Die CSU-Politikerin verhandelte zäh, berichten Teilnehmer. Doch Beschlüsse bringen deutschen Bauern Einbußen.

Brüssel/Berlin. Sie hatte ihre Pressekonferenz in Brüssel gestern Vormittag gerade beendet, da hörte Bundeslandwirtschaftsministerin Ilse Aigner schon die Kritik aus Deutschland. Die Beschlüsse der Agrarminister der Europäischen Union (EU) seien "absolut marktwidrig und den Bauern nur schwer zu vermitteln", kritisierte der Deutsche Bauernverband. Die Landwirte im Freistaat Sachsen bezeichneten die Subventionskürzungen als "ungerecht". Und auch der Bioland-Verband und der Umweltverband WWF zeigte sich enttäuscht über die "mutlosen" Beschlüsse der 27 Minister.

Die mehr als 40-stündige Zusammenkunft der EU-Agrarminister im Brüsseler Ratsgebäude Justus Lipsius an der Rue de la Loi war Aigners erster Auftritt in diesem Kreis. Seit drei Wochen ist die CSU-Politikerin als Nachfolgerin von Horst Seehofer im Amt, der als Ministerpräsident nach München wechselte - Beratungen über eine Umverteilung der Subventionen in der Landwirtschaft wurden zu ihrer Feuertaufe.

Nachdem die 43 Jahre alte Ministerin sich am Dienstagabend und Mittwochvormittag schon mit Fischfangquoten und kostenlosen Obsttellern für die europäischen Schulkinder beschäftigt hatte, wurde es am Mittwoch um 14 Uhr ernst. Unter Leitung des französischen Landwirtschaftsministers Michel Barnier diskutierten die 26 Politiker mit EU-Agrar-Kommissarin Mariann Fischer Boel die Neuordnung der Agrar-Subventionen, immerhin jährlich rund 50 Milliarden Euro, bis 2013. Der Vorschlag von EU-Kommission und französischer Ratspräsidentschaft sah Einbußen für Deutschland in Höhe von bis zu 425 Millionen Euro vor. Aigner und ihr Staatssekretär Gert Lindemann lehnten dies strikt ab.

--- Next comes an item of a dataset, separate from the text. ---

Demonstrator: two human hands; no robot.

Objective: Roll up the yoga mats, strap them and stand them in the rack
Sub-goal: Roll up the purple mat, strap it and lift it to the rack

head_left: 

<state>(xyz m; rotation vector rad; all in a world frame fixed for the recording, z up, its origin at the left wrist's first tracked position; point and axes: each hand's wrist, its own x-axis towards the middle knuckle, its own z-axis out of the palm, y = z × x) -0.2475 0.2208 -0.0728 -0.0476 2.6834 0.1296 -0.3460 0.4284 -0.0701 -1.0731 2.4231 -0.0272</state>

Um 16 Uhr bat Barnier seine Kollegin in den "Beichtstuhl" - EU-Jargon für ein vertrauliches Gespräch, in dem der Ratspräsident den Verhandlungsspielraum der einzelnen Länder auslotet und auch Druck ausübt.

Die Verhandlungen zogen sich hin. "Die Ministerin war immer anwesend und wach", so einer der Teilnehmer. Zur Stärkung gab es im vierten Stock des Ratsgebäudes Brötchen und Kaffee, gegen Mitternacht telefonierte Aigner mit ihrem Amtsvorgänger Seehofer. Zwei Stunden später musste die Ministerin erneut in den "Beichtstuhl". Barnier erlebte die deutsche Kollegin als "hartnäckig und zäh". Nach mehr als 18 Stunden war die Einigung gestern um 8.30 Uhr da. "Ich bin freundlich aufgenommen worden, aber es war eine schwierige Verhandlungssituation", sagte Aigner vor der Presse.

Das Ergebnis könne sich sehen lassen. Alle Seiten komplett zufriedenzustellen "dürfte sehr schwierig sein", so die Ministerin. "Ich werde gerne in Gesprächen versuchen, darzustellen, was sonst noch alles hätte passieren können." EU-Kommissarin Fischer Boel lobte die deutsche Vertreterin: "Sie hat hart verhandelt, wir mussten zurückstecken."

Ausruhen konnte sich Aigner gestern nicht: Am Nachmittag kehrte sie nach Berlin zurück, absolvierte abends Termine. Heute besucht sie ihren Wahlkreis Starnberg.